Giorno dopo giorno lo hanno visto lavorare ed il suo sorriso, la sua simpatia, il suo atteggiamento positivo, la sua voglia di socializzare, le sue treccine bionde … non potevano rimanere inosservati.

LA STORIA
Ousman ha 19 anni. E’ nato il 26 agosto ed è arrivato in Italia 18 mesi fa.
Il suo paese di origine è il Gambia.
Il 4 Settembre del 2015 decide di lasciare casa e la sua adorata mamma  e, insieme ad un gruppo di ragazzi, raggiunge il Senegal in autobus in cerca di un lavoro onesto. Lui ha, infatti, il grande desiderio di rendersi indipendente, e di avere una vita semplice e “normale”.
Arriva alla frontiera e raggiunge la Mauritania.
Dopo un mese di cammino riesce ad arrivare in Mali ed in Algeria. Vi rimane per 3 mesi, e inizia a lavorare per guadagnare i soldi necessari per raggiungere la Libia.
La polizia, purtroppo, però lo blocca. Non aveva in regola i documenti necessari , e lo mettono in prigione per 7 mesi.
Passa un periodo orrendo chiuso in un vero e proprio inferno.
Finito il fermo trova un lavoro come maggiordomo in una abitazione libanese, ma il trattamento che riceve non è umanamente  accettabile. Spesso, infatti, il colore della sua pelle induce le persone a volerlo declassare, ma Ousman non si perde d’animo e decide di scappare nuovamente.
Decide di provare il “viaggio della Speranza” e si imbarca su un barcone con 120 persone tra cui 9 donne e 3 bambini per raggiungere l’Italia.
Sbarca in Sicilia, a Trapani, e segue tutto l’iter procedurale degli immigrati: controlli medici e dei documenti; sosta al centro di accoglienza; alloggio nella cooperativa di pertinenza ed inizio all’integrazione nel territorio.
Inizia a studiare l’italiano, e rincomincia a lavorare con dei contratti a Progetto organizzati dalle Cooperative locali.
Oggi vive in una casa con altri 40 uomini. Finito il lavoro estivo in spiaggia andrà a raccogliere le olive nelle campagne trapanesi.
Quello che ha provato in questi mesi, come dice Ousman, non si può descrivere a parole, perché nessun aggettivo può raccontare efficacemente quello che ha vissuto.

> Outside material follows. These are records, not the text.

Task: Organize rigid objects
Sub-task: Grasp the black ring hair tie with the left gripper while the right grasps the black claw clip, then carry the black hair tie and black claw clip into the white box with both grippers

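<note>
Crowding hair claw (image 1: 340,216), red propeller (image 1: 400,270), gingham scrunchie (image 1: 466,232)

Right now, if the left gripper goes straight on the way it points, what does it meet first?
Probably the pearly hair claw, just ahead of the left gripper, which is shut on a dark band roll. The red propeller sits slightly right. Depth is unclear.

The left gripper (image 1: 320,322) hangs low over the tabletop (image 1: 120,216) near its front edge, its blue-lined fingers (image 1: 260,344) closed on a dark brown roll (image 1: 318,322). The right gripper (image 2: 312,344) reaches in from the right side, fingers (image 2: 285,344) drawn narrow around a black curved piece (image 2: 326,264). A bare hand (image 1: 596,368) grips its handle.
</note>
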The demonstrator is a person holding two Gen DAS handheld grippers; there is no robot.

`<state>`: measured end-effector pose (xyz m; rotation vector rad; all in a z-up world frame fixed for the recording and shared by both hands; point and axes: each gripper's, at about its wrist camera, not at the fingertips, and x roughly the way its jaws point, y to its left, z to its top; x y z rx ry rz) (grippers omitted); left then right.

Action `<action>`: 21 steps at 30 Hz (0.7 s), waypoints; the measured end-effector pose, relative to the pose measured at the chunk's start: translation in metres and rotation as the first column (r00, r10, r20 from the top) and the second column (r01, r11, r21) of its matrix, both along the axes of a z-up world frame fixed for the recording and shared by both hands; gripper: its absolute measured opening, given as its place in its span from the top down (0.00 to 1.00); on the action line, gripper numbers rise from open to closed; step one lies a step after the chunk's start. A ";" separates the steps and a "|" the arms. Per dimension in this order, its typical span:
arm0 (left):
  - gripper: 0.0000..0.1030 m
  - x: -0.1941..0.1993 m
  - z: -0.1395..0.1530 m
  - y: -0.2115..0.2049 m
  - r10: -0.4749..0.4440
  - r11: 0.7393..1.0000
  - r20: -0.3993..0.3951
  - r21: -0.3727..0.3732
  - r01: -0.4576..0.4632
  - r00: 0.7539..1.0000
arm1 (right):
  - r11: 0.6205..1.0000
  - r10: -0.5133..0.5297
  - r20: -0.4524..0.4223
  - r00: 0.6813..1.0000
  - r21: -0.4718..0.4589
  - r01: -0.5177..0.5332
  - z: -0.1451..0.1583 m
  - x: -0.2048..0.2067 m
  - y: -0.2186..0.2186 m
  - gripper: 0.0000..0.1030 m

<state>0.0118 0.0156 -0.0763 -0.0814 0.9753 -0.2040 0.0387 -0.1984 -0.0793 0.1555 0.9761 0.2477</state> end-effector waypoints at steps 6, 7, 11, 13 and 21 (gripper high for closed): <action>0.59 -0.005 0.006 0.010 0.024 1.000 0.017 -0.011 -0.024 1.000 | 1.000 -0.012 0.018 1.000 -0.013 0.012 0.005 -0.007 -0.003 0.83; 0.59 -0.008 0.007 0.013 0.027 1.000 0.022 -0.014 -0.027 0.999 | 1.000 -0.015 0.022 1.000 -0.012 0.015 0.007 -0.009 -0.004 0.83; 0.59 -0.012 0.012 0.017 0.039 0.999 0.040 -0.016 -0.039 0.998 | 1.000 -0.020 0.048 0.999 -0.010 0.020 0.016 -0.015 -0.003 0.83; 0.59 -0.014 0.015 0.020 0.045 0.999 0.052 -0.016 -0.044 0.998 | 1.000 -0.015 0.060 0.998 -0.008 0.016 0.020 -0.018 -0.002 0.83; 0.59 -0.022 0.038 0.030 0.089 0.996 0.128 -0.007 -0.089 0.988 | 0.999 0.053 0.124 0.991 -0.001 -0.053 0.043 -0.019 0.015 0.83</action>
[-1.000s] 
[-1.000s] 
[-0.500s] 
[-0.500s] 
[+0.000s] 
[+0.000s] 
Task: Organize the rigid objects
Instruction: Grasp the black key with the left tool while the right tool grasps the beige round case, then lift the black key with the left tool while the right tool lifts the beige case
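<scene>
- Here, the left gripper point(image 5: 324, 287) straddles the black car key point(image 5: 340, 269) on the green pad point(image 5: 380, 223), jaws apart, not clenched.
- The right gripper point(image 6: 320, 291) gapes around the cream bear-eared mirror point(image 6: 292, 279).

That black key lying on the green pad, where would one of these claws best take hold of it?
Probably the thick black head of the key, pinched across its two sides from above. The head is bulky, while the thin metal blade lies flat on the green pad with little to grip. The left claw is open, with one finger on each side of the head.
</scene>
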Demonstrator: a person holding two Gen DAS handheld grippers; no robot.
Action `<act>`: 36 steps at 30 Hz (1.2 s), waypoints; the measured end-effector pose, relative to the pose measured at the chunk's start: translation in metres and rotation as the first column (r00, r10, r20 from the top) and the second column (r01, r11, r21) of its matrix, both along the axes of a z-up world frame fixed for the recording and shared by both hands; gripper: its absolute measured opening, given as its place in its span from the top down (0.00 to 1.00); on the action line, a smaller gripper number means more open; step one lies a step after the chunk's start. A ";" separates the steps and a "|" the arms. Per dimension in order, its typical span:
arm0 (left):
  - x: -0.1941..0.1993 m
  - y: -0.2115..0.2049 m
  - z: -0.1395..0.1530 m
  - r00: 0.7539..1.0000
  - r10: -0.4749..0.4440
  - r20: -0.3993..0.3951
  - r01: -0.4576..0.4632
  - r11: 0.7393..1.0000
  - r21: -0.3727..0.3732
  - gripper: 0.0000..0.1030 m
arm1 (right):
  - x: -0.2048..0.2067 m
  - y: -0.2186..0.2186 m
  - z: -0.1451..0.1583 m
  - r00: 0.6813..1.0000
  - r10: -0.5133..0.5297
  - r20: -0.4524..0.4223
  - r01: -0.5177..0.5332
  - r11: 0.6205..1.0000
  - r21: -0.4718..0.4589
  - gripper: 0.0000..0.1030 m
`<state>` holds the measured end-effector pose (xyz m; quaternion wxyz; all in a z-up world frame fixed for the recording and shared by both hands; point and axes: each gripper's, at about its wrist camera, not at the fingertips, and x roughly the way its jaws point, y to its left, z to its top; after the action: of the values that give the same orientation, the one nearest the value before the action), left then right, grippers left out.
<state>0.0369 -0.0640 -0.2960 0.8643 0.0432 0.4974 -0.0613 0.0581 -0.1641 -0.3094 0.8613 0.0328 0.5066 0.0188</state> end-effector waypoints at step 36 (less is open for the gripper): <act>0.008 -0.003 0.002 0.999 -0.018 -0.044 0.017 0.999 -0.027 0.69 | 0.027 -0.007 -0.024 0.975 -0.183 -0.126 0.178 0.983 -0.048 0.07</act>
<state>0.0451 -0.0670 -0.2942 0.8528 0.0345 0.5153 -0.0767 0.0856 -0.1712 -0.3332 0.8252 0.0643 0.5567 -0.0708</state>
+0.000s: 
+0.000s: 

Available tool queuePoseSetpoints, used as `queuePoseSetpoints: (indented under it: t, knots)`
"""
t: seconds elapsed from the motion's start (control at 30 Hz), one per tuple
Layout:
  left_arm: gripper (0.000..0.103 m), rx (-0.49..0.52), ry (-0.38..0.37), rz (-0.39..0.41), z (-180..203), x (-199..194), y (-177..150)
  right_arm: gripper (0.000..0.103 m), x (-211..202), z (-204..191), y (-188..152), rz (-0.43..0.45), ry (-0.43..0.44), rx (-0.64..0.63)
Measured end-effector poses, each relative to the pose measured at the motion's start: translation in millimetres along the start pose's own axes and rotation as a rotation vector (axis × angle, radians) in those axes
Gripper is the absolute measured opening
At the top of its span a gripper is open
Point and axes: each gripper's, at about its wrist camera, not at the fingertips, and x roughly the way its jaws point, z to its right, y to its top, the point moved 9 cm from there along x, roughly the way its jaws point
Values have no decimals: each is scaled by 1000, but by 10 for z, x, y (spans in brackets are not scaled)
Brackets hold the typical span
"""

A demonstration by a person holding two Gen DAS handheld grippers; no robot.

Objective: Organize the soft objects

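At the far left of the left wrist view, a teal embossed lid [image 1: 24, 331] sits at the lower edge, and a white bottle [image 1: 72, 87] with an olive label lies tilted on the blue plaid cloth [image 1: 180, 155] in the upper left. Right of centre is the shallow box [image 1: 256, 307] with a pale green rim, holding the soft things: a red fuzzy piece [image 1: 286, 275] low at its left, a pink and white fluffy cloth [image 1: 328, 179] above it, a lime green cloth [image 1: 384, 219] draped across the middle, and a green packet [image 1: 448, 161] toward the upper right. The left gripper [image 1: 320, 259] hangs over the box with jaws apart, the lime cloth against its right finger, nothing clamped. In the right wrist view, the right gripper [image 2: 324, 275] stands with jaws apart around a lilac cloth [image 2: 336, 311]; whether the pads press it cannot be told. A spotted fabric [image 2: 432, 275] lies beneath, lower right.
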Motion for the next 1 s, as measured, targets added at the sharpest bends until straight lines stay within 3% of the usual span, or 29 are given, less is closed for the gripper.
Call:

Il suo desiderio di indipendenza, però, si sta piano piano concretizzando.

UN AIUTO
Noi come membri di Live Onlus non potevamo rimanere impassibili  e, così, abbiamo deciso di concludere un nuovo Progetto a favore di lui e dei suoi amici.

Abbiamo consegnato a Ousman la tanto desiderata bicicletta (altrettanto ricevuta in regalo dal nostro sostenitore, l’architetto  Vittorio Mirto) necessaria per gli spostamenti casa/lavoro , e abbiamo regalato, a  questo gruppo di uomini dell’abbigliamento sportivo, scarpe, calzettoni, felpe, polo…. necessari per vestirli degnamente nelle stagioni estive ed invernali.

Tra questi ragazzi abbiamo avuto il piacere di conoscere Mammud, un ragazzo che gioca in una squadra di calcio locale, in Eccellenza Siciliana, al quale abbiamo regalato un paio di scarpe da gioco.

Il nostro augurio? Vorremmo col cuore  che questi oggetti possano far sentire i ragazzi un pò di più a casa loro, e, perché no, che con quelle scarpe Mammud riesca a segnare in questa stagione i suoi goal più belli!

In bocca al lupo ragazzi!!! Siete delle belle persone!